The article stated that Google engineers wanted to work on actual projects instead of being in a role where you are responsible in managing people, things and situations. Engineers were born and trained for the types of roles that involves building things. My dad is one of them. And they work on it independently, discussing with the team, iterating, reviewing some more, then launching the product. (By “product,” I don’t necessarily mean something you manufacture out of a plant and produce something you can hold. Product can mean a project like Gmail, or something that is packaged as a service). Google engineers didn’t want to “manage” because managing isn’t about building a product. It’s about communicating with the group, supervising others, and making sure the right resources are available for the team. All of these are important qualities, but these also have the potential to be barriers to actually producing something. Many managers have calendars that are always booked of meetings. Meetings that usually doesn’t lead to getting anything done. This is unfortunate.
I see a lot of times that “work” in today’s business world is actually just paper pushing or making calls to ask for information or confirm details. You might read this and say, “Duh, that is what business is.” But does it have to be this way? I think it leads to mind-numbing work: skills in analysis, critical thinking or problem solving aren’t developed. People think they are developing these in the pointless meetings they sit on, but they are not. Most of the time, the “problem” they are trying to solve is centered around group conflicts– making sure they have their defense up against another team, and strategizing when to strike their offense. I’m not sure how this is called “work.”
I don’t see a lot of people doing different things everyday– although they think “everyday is always different”– it’s really about the things I mentioned above and doing them over and over again. Putting together some slides to propose a campaign, working with vendors to execute it, then reporting the results. This seems simple, but my guess would be 75% of the time is about “figuring out” which teams are doing what and who to “delegate” things to. Wash, rinse, repeat. Delegating has come to be perceived as a prized skill. It is only useful when you’re actually doing work, and you need to hand off things to others to help you and for them to learn, but I see a lot of people delegating all the projects they themselves need to be doing.

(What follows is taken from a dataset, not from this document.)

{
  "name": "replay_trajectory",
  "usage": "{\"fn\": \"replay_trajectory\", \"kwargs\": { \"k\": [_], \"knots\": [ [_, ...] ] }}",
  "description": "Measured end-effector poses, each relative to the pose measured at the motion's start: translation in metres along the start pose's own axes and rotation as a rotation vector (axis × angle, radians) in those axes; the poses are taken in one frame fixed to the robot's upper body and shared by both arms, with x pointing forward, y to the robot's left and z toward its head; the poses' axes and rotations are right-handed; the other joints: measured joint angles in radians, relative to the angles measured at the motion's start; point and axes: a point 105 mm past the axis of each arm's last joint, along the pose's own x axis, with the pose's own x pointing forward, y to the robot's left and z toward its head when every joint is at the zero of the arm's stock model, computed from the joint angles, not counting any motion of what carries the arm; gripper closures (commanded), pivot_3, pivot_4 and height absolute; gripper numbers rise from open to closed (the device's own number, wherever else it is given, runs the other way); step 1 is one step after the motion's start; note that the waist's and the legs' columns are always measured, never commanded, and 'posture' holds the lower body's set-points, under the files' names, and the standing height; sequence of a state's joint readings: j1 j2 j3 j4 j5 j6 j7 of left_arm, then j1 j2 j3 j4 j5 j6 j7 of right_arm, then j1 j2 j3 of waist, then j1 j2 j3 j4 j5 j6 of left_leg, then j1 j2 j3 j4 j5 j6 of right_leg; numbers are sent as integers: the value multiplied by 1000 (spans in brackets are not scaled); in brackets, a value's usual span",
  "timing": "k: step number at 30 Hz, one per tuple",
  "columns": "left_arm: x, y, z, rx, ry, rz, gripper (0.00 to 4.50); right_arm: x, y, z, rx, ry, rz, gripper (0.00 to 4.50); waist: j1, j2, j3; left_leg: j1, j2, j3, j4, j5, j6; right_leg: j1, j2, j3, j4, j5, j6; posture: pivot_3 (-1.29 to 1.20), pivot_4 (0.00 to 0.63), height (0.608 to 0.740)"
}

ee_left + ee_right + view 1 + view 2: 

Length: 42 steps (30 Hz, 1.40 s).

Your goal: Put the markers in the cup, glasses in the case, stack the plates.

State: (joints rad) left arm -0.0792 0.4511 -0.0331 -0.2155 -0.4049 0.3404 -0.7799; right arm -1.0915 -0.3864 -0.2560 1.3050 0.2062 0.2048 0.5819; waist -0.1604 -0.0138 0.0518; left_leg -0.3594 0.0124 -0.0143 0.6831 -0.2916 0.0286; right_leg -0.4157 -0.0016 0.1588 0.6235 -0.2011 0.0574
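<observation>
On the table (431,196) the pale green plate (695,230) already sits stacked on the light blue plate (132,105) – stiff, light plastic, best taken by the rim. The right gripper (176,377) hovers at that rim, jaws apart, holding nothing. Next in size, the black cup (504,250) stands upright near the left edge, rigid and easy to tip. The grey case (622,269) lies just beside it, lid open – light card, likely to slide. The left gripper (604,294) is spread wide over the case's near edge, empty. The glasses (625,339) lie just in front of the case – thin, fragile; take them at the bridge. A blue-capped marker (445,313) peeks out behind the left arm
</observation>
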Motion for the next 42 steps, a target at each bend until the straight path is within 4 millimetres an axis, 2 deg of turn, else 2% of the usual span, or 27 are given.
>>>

The Google founders wanted to replicate the college environment. I thought I was alone in my constant wish that the “real world” were more like school: you’re among smart people, there’s a lot of friendliness and support, less politics, you’re productive and challenged. The business world as we know it is just the opposite: a lot of people who are promoted because they get along with a manager who likes to gossip, office politics rule, people are in meetings that don’t let them get anything done, lots of playing around and loitering, and mental atrophy. Human resources do need to be more data driven in order to determine if any of these realities of business life are actually producing outcomes. Metrics also need to be revisited in order for employees to be measured by the work they produce that actually bring satisfaction to the client/customers or revenue to the company.